# For the beginners to play with!



## JerryPH (May 19, 2008)

A little virtual camera to play with and see the effects of different changes between aperture, focus and shutter speed.

It's not ultra accurate, but it does give you an idea!

*Link no longer works*


----------



## Miaow (May 19, 2008)

I've seen this before - It is a good little site


----------



## caspertodd (May 19, 2008)

Very cool site!  Thank you for sharing!!


----------



## manaheim (May 19, 2008)

That's awesome.  I just sent that off to several friends who are getting into the hobby.  Thanks for posting, jerry.


----------



## K8-90 (May 19, 2008)

Neat!


----------



## Alfred D. (May 19, 2008)

Yeah, like Miaow I've seen the concept before too. But it was another implementation of this 'virtual camera' concept on another website. Neat to play around with, though. Thanks for the heads-up, Jerry.
But, TBH, I rather see it happen in my camera's _real_ viewfinder. This is kind of akin to a 'dress-up Barbie doll'...


----------



## tarzanboy (May 20, 2008)

thanks dude...the site is awesome


----------



## DWS (May 20, 2008)

:thumbup:


----------



## TamiyaGuy (May 20, 2008)

Nice little site. Like you said, not completely accurate, but it's all there. For this reason I also completely love the PlayStation 2 game _Gran Turismo 4_. It has a really good photo mode that can capture still or moving action, with various combimations of shutter speeds, camera placement, lens length, white balance, focus point, almost everything. You can even save the photos you take onto a USB memory stick and view it in high-res on your PC!

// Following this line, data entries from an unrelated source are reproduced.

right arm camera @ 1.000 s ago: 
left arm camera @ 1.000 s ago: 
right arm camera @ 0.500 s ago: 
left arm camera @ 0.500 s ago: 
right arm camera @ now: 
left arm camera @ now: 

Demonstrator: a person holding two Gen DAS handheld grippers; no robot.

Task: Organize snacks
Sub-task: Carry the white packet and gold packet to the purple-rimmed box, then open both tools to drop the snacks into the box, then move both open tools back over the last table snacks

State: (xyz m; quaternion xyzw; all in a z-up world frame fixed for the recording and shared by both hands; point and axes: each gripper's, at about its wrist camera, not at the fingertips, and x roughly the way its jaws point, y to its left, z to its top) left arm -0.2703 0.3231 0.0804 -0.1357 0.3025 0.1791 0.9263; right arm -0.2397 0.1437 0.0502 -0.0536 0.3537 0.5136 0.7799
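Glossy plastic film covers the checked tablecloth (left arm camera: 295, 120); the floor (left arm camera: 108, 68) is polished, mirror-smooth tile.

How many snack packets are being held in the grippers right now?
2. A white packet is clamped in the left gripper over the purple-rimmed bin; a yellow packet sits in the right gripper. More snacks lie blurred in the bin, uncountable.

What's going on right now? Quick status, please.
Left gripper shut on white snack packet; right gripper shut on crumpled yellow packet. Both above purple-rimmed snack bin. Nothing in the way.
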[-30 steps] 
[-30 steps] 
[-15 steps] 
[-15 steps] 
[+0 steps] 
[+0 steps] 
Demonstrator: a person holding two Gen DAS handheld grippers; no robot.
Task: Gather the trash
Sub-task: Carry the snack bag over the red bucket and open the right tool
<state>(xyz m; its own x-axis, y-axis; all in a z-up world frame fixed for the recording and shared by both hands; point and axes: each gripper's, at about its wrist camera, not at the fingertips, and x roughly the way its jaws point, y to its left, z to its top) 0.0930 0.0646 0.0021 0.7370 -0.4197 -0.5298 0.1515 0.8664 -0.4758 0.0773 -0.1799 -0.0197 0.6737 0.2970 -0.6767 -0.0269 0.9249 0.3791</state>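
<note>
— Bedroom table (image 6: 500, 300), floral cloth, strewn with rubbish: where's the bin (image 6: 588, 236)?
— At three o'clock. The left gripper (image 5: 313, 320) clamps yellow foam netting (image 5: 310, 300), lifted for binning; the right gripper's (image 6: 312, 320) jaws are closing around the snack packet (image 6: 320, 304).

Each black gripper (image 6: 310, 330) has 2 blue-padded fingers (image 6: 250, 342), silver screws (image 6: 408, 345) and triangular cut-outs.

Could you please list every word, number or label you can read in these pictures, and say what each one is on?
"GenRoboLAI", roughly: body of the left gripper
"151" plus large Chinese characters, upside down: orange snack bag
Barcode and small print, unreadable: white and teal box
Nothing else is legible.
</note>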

 However, you can't have any "side effects" from various settings (e.g. a SS of 1/60 and f/1.4 gives the same exposure as 1/4000 and f/36). Still, great site!


----------



## Ebola (May 20, 2008)

That is way cool!  What a great tool for people just getting into photography.


----------



## Dubious Drewski (May 20, 2008)

Well that was insta-bookmarked. My mother will appreciate this very much.  Thanks for the find.


----------



## Mav (May 20, 2008)

Nice find Jerry!  This should be added to the FAQ thread. :thumbup:


----------



## MAXsmommy06 (May 21, 2008)

Very cool! Thanks for sharing.


----------



## Prazes4him (Jun 28, 2008)

TFS.... this is getting forwarded on to some friends...


----------



## IllegalDamage (Jul 11, 2008)

Very interesting toy =] Thanks


----------



## Chewbecca (Jul 11, 2008)

OHMYGOD.
I CANNOT GET THE ENTIRE RACE CAR INTO THE FRAME.

ARRRRRRRRRRGGGGGGGGGGGHHHHHHHHHHHH.


----------



## Yemme (Jul 12, 2008)

Thank you for posting that..


----------



## midlight21 (Jul 12, 2008)

Thanks for posting the site!  It looks quite interesting.


----------



## AussieDee (Jul 12, 2008)

Chewbecca said:


> OHMYGOD.
> I CANNOT GET THE ENTIRE RACE CAR INTO THE FRAME.
> 
> ARRRRRRRRRRGGGGGGGGGGGHHHHHHHHHHHH.






Ok, I shouldn't laugh... it took me about 7 tries 

Great site!


----------



## EricaRie (May 21, 2010)

I can't get anything to pull up on the site.  It just gives me a box w/ related searches.  I'm sure I'm just doing something wrong but when I click the link, I don't see any sort of virtual camera.


----------



## Boomn4x4 (May 21, 2010)

EricaRie said:


> I can't get anything to pull up on the site. It just gives me a box w/ related searches. I'm sure I'm just doing something wrong but when I click the link, I don't see any sort of virtual camera.


 
This thread is 2 years old... the website no longer exists.


----------



## EricaRie (May 21, 2010)

OH!  That explains it.  THanks!


----------



## D-B-J (May 21, 2010)

it doesnt work for me..? i just get a bunch of links.


----------



## D-B-J (May 21, 2010)

oops!


----------



## illbowhunter (May 21, 2010)

Is there a new site for something similar?


----------



## ababysean (May 21, 2010)

ok am I just blind because it just brings me to a site where I have to click on another search?


----------



## KmH (May 21, 2010)

It's a 2 year old, dead thread.

The web site no longer exists.


----------



## Arch (May 21, 2010)

..omg lol, id better lock this one!


----------